Com efeito, os princípios das ações, segundo São Tomás, são “os vícios e as
virtudes” e os mesmos “não procedem da natureza, mas do costume” (III,85). Na
Suma Teológica, quando São Tomás já tinha atingido uma maior maturidade
teológica, ele afirma que “as virtudes morais são causadas pelas potências
apetitivas enquanto movidas pela razão” ou “por Deus” (I-II, q. 51, aa. 2 e 4).
Uma pulsão não nos pode dominar a ponto de obscurecer ou subjugar a nossa
razão e a nossa vontade. A virtude é o que nos permite não apenas disciplinar as
nossas pulsões, mas amar essa disciplina, porque orientada de acordo com a regra
da razão.
Apenas a virtude nos concede a posse da razão. Apenas quando somos virtuosos
fazemos aquilo que realmente queremos, não aquilo a que as nossas tendências ou
paixões nos coagem a fazer. E esse senhorio que podemos exercer sobre nós,
faz-nos transcender a nós mesmos em nossa própria experiência existencial
autopoiética. Mas isso não é tudo.
7. Liberdade e contemplação
Desde modo, o intelecto de um santo não é suscetível à mera influência dos astros
e as suas virtudes não são limitadas pelas suas predisposições psicossomáticas. A
vida espiritual justamente o desaprisiona disso. E é nisso que um cristão deveria
mirar, não na dependência das fisicidades materiais.
É nesse sentido que São João da Cruz exprobrava com tanta veemência aqueles
que dependiam de coisas exteriores e faziam toda a sua devoção voltar-se para
objetos materiais… Tanto faz se são imagens sagradas ou pedras ou velas ou
qualquer outro ente; o caminho da espiritualidade deve conduzir o homem para
dentro, não para fora.
O homem espiritual tem dentro de si tudo que lhe faria falta: as virtudes se
incorporam de tal modo às suas potências que ele já não sabe distinguir mais a sua
vontade daquilo que Deus quer, a lei entrou nele e, por isso, de certo modo, deixa
de existir como preceito e passa a ser um ditame do seu próprio interior.

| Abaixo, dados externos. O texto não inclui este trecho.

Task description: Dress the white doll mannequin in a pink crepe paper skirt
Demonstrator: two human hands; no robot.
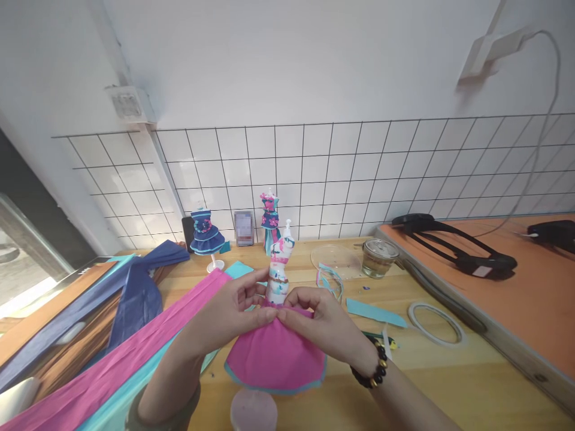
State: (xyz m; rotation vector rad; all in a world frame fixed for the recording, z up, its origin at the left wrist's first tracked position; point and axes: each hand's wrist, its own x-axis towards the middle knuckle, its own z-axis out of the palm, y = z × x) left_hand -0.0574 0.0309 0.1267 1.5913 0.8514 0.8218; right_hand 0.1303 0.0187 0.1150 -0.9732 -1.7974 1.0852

Desamarrada de apegos e querências, pode voar a Deus, nada a impede de seguir
o sopro do Espírito Santo que a une misticamente a Cristo e, por Ele, a toda a
Trindade, sem desejar mais nada senão a pura união com o Deus que é Espírito.
Haverá liberdade mais perfeita do que essa? Não querer nada senão aquilo que já
tem: o Deus que transcende tudo, fazendo-a transcender-se nEle!…
A ideologia de gênero, por exemplo, não entrega aquilo que vende: promete livrar o
homem da determinação da heteronormatividade para agrilhoná-lo na
superdeterminação da gêneronormatividade.
Qualquer psiquiatra minimamente experiente sabe que a coisa mais complexa que
existe é fechar um diagnóstico de uma psicopatologia, uma vez que cada uma
ganha contornos cabalmente individuais, numa mistura caleidoscópica quase
impossível de se discernir; qualquer psicólogo sabe que psicoterapia tem muito de
artesanal e que as técnicas não dão conta de abordar a inabarcável diversidade dos
casos.
No fim das contas, todas essas técnicas, mesmo sendo mais ou menos
estandarizadas em protocolos científicos, que podem passar ou não por um crivo
metanarrativo respeitável, são meras aproximações, tentativas de enfoque de uma
realidade quase inacessível de ser enfocada. O trabalho de enfocar é calibrado caso
a caso, com muita dificuldade, sem a verdadeira certeza de se ter “pegado” o caso
pela eventual tipologia, porque a alma, a psique, não pode ser pega!